# How should a non-professional horn player face Haydn's 31st Symphony?



## Rhombic

I'm in the situation described in the title. Just got mad when I saw those high Ds up there (in F), along with the never-ending presence all about the symphony. It's definitely Haydn's Horn devil... fabulous but deadly at the same time.

Sort of like a rollercoaster where you have to design the seat belt.
Any help will be appreciated!


----------



## PetrB

The end goal of all technique is something that in the striving for it, and continued practice of it, _is directed at being able to securely and consistently deliver the goods._

I'm not even a wind player, but remind you that practice, lots but not overpractice, will get you there, and too, build up the necessary stamina so you can consistently deliver what is required over the duration of the piece.

I almost answered your question with the phrase a few of my friends have recorded on their 'answering' phone devices, i.e.
"You know what to do."


----------



## Jaws

Rhombic said:


> I'm in the situation described in the title.

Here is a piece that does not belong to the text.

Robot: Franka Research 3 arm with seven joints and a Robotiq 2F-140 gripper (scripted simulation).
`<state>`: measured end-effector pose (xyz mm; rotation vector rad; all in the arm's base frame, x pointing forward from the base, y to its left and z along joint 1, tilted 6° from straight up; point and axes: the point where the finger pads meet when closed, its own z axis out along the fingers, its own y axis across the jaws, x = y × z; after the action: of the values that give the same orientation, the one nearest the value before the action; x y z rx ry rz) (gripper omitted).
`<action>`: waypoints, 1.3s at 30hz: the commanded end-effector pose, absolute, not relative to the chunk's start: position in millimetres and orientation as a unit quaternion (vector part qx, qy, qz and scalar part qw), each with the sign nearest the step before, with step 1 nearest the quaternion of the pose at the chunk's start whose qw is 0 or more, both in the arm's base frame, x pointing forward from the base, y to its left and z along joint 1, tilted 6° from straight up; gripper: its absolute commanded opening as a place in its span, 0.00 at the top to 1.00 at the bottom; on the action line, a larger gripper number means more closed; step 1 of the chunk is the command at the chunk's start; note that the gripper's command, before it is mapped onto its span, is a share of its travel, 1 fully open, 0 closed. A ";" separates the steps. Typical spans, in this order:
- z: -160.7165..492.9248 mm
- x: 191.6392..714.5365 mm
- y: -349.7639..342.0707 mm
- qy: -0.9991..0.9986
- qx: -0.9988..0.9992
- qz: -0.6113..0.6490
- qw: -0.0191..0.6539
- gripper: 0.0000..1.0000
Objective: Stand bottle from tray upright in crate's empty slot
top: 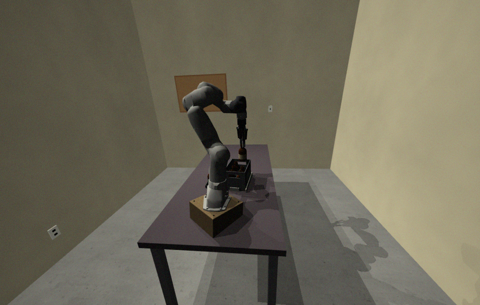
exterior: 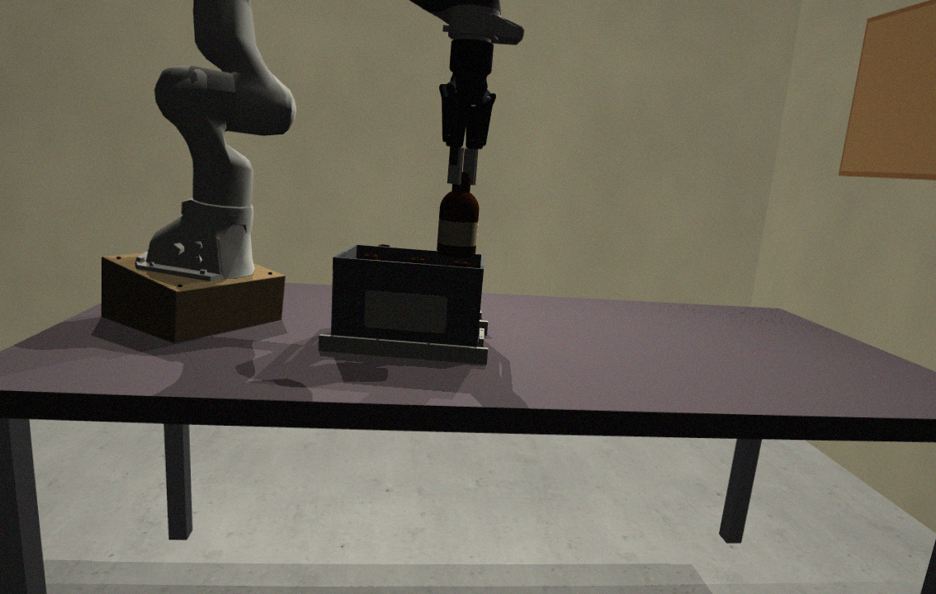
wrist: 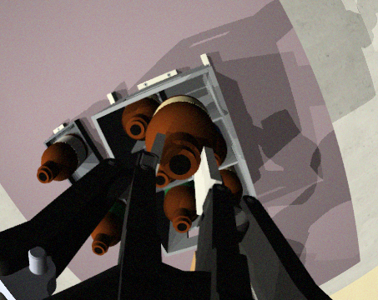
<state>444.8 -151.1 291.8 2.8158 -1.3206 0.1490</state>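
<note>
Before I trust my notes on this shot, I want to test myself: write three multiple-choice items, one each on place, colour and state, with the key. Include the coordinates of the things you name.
1. Where is the gripped bottle (top: 242, 151) (exterior: 459, 206) (wrist: 172, 125)?
A) Down in the tray
B) Over the crate (top: 238, 184) (exterior: 404, 276) (wrist: 248, 183)
C) On the wooden block

2. What colour is its label (top: 242, 156) (exterior: 458, 233) (wrist: 182, 99)?
A) Cream
B) Blue
C) Green

3. How is the tool (top: 242, 145) (exterior: 462, 176) (wrist: 180, 155)?
A) Wide open
B) Shut on nothing
C) Shut on the bottle

1 B: the wrist view shows it above the crate.
2 A: a pale band circles its body.
3 C: the fingers flank its neck.
</note>
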 end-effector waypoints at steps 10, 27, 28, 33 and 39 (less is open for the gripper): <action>295.4 447.2 -161.2 -0.420 0.906 0.052 0.016 1.00; 295.8 447.8 -166.1 -0.420 0.906 0.052 0.016 1.00; 295.8 447.8 -166.3 -0.420 0.906 0.052 0.016 1.00; 295.9 447.9 -166.9 -0.420 0.906 0.052 0.016 1.00; 295.9 447.9 -167.3 -0.420 0.906 0.052 0.016 1.00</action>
<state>446.4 -163.8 292.9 2.8177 -1.3141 0.1497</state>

Just got mad when I saw those high Ds up there (in F), along with the never-ending presence all about the symphony. It's definitely Haydn's Horn devil... fabulous but deadly at the same time.
> 
> Sort of like a rollercoaster where you have to design the seat belt.
> Any help will be appreciated!


If you are playing this on a modern horn with valves you are using the wrong instrument. It wasn't written for a horn with valves. It was written for a horn with crooks.


----------



## dgee

I think it only has concert F#s, right? Cold comfort. My recommendation would be to stick with the basics - big air, sing the phrases, judicious use of a higher tongue position to help out the highest notes etc. Listen to some good modern instrument recordings to get a sound and phrasing concept in your head. Practice other stuff in the high register (including much higher than you need to) but don't neglect your low register. Also remember it's Hornsignal - you don't need to be too gentle and refined!

If you feel like it, you might try it out on a horn with a high F side although in switching it can be hard to maintain sound and pitch.

Enjoy and good luck! You're much braver than me


----------



## Rhombic

Thanks for the ideas! It actually boils down to practising flexibility and marcatos (Haydn style) in the registers. I'll be playing it in December, so there is some time to get it right.


----------